Где они, имена тех чекистов-разведчиков, которые отдали жизнь, как
отдал ее Бруно, чтобы предупредить Родину об опасности? Где они, их имена? А
ведь были люди, которым меньше повезло, чем Бруно. Их смерть была медленной.
Хорошо продуманные пытки, которые они выносили, тянулись бесконечно долгие
месяцы. А когда гестаповцам случалось иной раз и переусердствовать и
приближалась смерть-избавительница, светила медицинской науки возвращали
этих мучеников к жизни, что было ужаснее самой лютой смерти. И все время,
пока тела их терзали опытные палачи, удары затихающего пульса
глубокомысленно и сосредоточенно считали гестаповские медики. Сотой доли
этих смертных мук не перенес бы и зверь, а они переносили. Переносили и
знали, что этот последний их подвиг останется безвестным, никто из своих о
нем не узнает. Никто. Гестапо умерщвляло медленно и тайно. И мстило мертвым
устами засланных предателей, клевеща на них. И гестаповцы предупреждали свои
жертвы об этом -- о самой страшной из всех смертей, которая ожидает их после
смерти. Не знаю, из какого металла или камня нужно изваять памятники этим
людям, ибо нет на земле материала, по твердости равного их духу, их
убежденности, их вере в дело своего народа.

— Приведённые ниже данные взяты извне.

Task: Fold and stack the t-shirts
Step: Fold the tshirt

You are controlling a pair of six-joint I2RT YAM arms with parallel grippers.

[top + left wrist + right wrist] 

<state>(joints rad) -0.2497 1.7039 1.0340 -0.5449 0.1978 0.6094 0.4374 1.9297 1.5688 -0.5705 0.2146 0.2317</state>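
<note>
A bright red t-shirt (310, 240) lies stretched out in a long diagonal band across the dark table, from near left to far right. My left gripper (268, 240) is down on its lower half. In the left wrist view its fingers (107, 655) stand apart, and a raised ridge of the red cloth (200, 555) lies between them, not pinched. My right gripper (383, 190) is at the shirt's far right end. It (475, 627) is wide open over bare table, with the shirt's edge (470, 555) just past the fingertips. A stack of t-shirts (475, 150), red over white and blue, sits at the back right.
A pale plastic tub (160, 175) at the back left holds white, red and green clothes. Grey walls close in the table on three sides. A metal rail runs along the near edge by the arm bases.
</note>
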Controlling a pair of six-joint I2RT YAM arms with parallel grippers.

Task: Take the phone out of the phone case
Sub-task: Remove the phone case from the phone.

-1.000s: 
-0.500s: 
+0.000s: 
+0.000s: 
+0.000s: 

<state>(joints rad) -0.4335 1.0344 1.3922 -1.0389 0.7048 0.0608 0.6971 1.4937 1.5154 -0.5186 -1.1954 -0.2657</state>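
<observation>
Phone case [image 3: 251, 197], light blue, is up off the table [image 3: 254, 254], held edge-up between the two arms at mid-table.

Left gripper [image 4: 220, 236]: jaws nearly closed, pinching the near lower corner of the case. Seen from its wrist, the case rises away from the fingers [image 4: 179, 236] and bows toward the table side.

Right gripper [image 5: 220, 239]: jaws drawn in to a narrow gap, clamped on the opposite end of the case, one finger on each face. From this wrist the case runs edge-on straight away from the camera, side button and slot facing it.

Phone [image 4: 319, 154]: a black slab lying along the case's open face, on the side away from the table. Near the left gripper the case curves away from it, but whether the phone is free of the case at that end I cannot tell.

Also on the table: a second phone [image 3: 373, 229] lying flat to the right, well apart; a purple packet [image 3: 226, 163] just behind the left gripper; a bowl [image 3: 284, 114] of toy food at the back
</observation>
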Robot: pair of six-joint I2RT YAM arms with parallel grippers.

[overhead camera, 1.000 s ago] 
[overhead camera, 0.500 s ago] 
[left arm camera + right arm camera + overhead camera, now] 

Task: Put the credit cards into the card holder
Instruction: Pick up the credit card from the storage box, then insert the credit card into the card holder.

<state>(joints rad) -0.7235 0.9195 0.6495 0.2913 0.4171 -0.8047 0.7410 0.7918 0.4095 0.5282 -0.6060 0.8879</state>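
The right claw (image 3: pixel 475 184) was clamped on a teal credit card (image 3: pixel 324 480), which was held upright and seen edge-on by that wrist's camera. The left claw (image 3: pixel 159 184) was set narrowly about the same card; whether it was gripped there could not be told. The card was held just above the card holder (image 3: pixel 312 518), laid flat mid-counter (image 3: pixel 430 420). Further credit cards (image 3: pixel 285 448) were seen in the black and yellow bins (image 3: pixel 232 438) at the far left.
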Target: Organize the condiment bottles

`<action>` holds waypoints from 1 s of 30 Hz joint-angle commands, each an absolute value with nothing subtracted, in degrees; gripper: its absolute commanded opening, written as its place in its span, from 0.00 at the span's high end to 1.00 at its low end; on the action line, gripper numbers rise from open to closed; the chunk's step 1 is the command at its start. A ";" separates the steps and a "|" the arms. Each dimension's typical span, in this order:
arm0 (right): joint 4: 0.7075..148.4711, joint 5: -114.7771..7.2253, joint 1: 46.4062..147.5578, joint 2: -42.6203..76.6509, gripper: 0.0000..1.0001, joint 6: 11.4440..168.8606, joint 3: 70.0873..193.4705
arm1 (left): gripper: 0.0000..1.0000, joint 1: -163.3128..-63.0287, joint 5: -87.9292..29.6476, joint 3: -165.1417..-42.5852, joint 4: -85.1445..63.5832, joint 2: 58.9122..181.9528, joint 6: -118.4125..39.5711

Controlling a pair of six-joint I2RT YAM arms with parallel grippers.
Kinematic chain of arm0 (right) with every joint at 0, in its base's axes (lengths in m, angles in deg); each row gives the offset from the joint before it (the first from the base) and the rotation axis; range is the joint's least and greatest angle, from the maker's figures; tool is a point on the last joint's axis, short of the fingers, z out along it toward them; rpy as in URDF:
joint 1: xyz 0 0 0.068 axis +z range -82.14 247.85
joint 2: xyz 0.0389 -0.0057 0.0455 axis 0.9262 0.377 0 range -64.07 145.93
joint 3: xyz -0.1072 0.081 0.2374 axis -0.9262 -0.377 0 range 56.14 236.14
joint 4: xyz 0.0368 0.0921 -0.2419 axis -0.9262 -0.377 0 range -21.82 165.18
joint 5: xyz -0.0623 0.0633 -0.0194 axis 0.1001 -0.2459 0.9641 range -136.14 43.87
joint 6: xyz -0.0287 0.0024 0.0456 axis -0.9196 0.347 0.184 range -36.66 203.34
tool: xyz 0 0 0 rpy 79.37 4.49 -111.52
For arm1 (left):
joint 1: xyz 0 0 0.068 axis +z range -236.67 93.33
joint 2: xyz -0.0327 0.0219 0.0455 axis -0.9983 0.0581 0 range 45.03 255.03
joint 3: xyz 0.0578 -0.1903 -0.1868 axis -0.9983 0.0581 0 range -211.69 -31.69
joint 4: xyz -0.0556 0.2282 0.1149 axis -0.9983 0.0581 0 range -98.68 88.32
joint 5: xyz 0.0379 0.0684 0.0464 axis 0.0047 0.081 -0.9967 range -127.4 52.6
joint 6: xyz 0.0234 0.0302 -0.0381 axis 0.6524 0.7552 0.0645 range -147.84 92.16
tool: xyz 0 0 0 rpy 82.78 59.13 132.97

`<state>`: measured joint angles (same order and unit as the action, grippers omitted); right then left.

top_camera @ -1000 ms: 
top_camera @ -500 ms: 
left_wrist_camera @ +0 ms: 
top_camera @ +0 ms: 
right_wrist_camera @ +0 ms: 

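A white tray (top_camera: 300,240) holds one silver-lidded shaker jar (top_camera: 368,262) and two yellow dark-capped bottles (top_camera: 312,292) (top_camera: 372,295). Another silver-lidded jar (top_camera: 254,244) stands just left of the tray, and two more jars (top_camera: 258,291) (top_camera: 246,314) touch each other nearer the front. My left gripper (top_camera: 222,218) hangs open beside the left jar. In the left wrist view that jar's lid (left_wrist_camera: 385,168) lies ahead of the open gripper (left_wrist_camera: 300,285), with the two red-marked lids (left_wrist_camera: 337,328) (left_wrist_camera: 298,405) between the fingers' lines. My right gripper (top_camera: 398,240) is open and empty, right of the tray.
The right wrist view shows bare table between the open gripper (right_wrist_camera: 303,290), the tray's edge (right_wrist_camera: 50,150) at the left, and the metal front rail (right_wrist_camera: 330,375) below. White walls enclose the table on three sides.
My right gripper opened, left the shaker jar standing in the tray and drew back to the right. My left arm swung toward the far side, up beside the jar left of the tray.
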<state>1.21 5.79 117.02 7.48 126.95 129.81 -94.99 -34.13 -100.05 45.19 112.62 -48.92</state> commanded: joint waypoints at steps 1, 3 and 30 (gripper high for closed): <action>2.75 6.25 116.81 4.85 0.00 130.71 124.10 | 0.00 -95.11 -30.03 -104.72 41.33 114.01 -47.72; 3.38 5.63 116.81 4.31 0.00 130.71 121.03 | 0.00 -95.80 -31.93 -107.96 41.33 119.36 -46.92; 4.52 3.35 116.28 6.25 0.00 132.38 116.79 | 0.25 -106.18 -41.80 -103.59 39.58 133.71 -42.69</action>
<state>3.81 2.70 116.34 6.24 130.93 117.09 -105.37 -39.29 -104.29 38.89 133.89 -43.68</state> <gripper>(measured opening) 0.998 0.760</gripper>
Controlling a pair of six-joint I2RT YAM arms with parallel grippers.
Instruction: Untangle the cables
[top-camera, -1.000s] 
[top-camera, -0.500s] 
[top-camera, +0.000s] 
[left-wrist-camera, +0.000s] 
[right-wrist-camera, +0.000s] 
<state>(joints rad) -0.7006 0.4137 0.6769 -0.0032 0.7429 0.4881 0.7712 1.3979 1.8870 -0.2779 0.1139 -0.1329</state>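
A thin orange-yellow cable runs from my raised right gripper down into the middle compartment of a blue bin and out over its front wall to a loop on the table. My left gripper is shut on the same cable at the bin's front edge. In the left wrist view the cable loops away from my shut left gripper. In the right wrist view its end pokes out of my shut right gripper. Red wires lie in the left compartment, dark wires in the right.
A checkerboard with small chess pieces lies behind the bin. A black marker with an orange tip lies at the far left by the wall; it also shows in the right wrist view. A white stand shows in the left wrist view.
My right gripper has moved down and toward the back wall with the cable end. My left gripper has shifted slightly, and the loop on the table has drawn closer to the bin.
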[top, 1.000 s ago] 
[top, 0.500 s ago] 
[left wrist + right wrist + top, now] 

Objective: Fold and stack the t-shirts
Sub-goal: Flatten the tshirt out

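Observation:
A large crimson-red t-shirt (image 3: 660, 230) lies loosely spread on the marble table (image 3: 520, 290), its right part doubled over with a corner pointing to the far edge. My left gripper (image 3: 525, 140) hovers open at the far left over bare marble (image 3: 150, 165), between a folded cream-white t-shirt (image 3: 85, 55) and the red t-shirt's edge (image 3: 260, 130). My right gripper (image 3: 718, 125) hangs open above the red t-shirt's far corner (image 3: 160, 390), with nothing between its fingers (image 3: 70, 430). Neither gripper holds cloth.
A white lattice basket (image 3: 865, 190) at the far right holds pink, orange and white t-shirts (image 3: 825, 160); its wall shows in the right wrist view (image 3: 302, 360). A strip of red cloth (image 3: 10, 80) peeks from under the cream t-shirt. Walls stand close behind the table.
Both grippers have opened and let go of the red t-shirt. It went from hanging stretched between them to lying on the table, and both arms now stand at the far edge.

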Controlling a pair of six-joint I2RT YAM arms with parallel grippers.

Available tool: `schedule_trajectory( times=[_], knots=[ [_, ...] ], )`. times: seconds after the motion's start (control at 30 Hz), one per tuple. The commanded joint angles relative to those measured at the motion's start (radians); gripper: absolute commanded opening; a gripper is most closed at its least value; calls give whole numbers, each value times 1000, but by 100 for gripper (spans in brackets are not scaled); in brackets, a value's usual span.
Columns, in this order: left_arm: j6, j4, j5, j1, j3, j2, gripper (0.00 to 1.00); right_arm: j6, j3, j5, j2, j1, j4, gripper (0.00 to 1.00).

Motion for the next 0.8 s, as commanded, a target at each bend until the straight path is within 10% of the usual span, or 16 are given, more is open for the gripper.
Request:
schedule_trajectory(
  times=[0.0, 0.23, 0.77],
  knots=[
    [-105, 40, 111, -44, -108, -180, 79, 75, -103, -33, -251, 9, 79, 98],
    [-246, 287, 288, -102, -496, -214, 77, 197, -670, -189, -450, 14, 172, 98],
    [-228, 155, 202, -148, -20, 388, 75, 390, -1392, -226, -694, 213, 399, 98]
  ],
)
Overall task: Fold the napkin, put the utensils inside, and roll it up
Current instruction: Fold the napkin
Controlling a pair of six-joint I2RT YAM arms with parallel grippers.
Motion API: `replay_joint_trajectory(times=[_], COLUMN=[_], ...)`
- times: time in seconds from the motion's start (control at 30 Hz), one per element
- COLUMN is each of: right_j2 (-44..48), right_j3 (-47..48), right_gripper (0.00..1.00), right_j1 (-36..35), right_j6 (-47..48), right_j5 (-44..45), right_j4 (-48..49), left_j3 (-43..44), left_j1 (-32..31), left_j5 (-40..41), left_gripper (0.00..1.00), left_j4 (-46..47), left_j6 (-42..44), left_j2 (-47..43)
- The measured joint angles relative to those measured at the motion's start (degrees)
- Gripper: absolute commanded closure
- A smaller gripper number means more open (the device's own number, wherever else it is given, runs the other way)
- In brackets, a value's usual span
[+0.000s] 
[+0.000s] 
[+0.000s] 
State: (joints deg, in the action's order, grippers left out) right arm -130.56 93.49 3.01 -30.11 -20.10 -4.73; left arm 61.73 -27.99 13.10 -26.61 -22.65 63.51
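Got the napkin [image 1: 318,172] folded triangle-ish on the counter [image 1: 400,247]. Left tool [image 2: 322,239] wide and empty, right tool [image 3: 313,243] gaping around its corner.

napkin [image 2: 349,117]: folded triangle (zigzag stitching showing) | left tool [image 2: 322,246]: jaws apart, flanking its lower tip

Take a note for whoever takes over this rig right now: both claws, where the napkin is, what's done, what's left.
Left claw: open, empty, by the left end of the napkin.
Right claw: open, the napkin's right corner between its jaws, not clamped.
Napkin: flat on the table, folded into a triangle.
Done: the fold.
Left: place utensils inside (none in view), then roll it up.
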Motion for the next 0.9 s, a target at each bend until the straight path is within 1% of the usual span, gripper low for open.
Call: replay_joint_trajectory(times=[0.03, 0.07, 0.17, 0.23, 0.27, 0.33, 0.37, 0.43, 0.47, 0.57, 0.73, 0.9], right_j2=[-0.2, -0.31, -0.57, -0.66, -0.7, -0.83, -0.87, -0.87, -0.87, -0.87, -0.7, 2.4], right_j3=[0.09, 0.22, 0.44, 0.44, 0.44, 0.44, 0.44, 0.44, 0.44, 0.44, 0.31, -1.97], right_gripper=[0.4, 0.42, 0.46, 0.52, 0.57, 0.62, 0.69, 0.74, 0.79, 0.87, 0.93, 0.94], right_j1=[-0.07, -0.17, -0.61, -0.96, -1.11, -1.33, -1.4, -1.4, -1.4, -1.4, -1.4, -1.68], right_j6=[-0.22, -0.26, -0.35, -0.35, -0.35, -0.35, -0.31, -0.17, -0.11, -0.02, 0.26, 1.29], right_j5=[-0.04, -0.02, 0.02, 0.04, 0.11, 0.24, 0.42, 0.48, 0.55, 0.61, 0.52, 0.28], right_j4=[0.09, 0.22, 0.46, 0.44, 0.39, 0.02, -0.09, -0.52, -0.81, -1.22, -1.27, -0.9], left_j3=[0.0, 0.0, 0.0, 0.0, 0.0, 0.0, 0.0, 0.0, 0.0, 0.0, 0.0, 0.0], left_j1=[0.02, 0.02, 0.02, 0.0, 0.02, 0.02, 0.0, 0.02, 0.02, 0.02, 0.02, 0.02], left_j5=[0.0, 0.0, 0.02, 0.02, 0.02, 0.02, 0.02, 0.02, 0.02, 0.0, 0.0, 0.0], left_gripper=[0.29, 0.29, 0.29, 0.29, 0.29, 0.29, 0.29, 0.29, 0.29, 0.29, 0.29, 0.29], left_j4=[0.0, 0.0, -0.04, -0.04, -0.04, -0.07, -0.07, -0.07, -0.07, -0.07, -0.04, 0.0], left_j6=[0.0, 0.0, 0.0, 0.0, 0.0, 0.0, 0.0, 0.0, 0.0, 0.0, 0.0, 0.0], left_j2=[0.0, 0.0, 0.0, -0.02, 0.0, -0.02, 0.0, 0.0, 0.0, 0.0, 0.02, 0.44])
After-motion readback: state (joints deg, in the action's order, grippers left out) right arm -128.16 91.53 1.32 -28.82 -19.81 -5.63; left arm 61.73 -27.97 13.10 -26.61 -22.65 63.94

Бруно! Иоганн вспомнил, как он подшучивал над своими недомоганиями,
болезненностью, хилостью. Да, он был хилый, подверженный простуде, с
постоянно красным от насморка носом. В каких же чужеземных климатах была
когда-то выстужена кровь этого стойкого чекиста? А постоянные боли в
изъязвленном тюремными голодовками желудке?
Плешивый, тощий, вечно простуженный, со слезящимися глазами, с
преждевременными морщинами на лице и в то же время подвижный и
жизнерадостный, насмешливый. Как все это не вяжется с представлением о
парадно-рыцарском облике героя! А конфетки, которые он всегда сосал,
утверждая, что сладкое благотворно дейст-
вует на нервную систему? Бруно! Но ведь он не Бруно. Может, он Петр
Иванович Петухов? И когда он шел к себе на работу по улице Дзержинского,
невозможно было отличить его от тысяч таких же, как и он, прохожих?
И он, как другие сотрудники, многосемейные "заграничники", получая
задание, рассчитывал на командировочные, чтобы скопить на зимнее пальто
жене, и на прибавление к отпуску выходных дней, не использованных за время
выполнения задания. Зарплата-то, как у военнослужащего, плюс за выслугу лет,
как у шахтеров, или у тех, кто работает во вредных для здоровья цехах.